A coho salmon makes its way up Cedar Creek on its way to the Sandy fish hatchery.

Twenty environmental groups are calling on Oregon to protect imperiled coho salmon with more restrictions on logging and roadbuilding in coastal forests.

The groups delivered a rule-making petition Wednesday to the Oregon Board of Forestry. It calls for designated “resource sites” for coho salmon on state and private forestlands.

Nick Cady, legal counsel with one of the petitioners, Cascadia Wildlands, said the Oregon Board of Forestry needs to address the impacts of logging on habitat for a species at risk of extinction.

“There are major ongoing conflicts between logging practices and coho salmon habitat that need to be resolved,” he said.

Oregon coho are listed as threatened under the Endangered Species Act. Their numbers are thought to have ranged between 1 million and 2 million in Oregon before white settlement. But periods of poor ocean conditions, logging, agriculture, dams and road culverts are blamed for reducing their numbers to about 30,000 in Oregon coastal rivers by the 1990s.

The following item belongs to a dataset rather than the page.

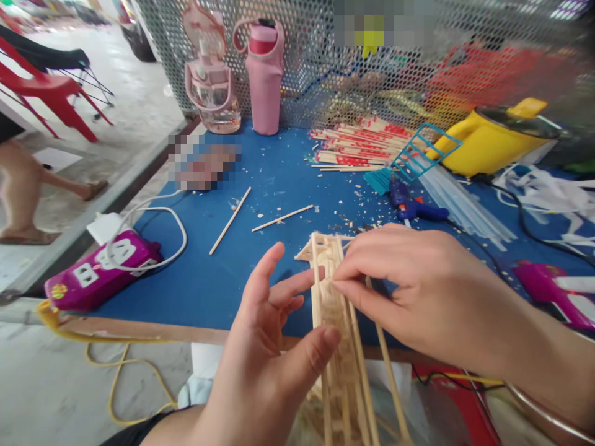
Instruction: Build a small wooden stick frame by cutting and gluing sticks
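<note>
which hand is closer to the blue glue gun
Right. The right hand is just below the blue glue gun in the picture, at the stick frame; the left hand is farther off, lower and to the gun's left.

Your long, narrow frame (338, 365) of pale wooden sticks runs lengthwise between your hands, its parallel rails joined by short crosspieces. Your left hand (264, 353) spreads along its left side, thumb over the rails, while its far end reaches just past the pinched fingertips of your right hand (404, 279), which meet on its upper side.
</note>
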The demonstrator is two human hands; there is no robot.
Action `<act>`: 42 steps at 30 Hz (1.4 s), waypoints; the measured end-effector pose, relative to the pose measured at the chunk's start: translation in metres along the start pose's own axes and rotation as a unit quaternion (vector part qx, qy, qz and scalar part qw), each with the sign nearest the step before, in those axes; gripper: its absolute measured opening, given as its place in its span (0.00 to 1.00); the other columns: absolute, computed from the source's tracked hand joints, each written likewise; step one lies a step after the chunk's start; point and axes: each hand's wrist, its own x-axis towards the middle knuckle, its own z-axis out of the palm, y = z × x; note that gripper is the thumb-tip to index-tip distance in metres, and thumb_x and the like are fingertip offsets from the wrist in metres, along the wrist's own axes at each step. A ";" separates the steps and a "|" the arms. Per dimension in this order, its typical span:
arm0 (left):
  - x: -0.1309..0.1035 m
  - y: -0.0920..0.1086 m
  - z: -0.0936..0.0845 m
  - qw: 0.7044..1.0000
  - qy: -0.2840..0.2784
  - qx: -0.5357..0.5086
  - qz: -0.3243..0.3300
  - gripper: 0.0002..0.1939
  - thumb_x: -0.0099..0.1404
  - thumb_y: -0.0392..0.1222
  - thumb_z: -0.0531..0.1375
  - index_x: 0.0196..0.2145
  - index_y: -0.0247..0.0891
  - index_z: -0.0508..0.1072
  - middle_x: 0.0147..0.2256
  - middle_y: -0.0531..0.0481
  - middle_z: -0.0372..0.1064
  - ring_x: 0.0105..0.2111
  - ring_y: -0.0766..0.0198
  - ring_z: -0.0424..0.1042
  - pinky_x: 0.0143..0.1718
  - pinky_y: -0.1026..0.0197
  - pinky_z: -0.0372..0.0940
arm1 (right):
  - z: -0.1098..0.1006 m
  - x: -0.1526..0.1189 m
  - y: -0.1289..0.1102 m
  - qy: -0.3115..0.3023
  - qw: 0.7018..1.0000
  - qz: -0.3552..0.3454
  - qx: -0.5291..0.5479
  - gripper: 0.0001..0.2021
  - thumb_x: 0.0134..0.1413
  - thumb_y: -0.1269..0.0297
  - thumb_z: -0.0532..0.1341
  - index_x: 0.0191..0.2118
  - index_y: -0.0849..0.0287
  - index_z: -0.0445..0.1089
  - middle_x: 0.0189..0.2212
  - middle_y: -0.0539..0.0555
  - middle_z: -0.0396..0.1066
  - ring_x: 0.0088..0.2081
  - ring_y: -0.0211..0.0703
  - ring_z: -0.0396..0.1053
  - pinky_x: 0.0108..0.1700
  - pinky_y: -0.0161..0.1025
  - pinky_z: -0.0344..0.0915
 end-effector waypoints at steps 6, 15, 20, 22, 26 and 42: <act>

In their petition, environmental and fishing groups say these activities have degraded water quality, blocked fish passage and led to the loss of favorable habitat, such as rivers with large wood debris, deep pools, and connections to off-channel waters that rearing salmon need, such as beaver ponds, lakes and wetlands.

Advocates argue for the protection of cold water and more salmon habitat by designating resource sites for coho. Forests would be left in place within 150 feet of coho-accessible waters and 100 feet of non-coho-bearing headwaters.

The proposal is expected to draw opposition from the timber industry, since it would restrict logging and road-building in these protected resource sites.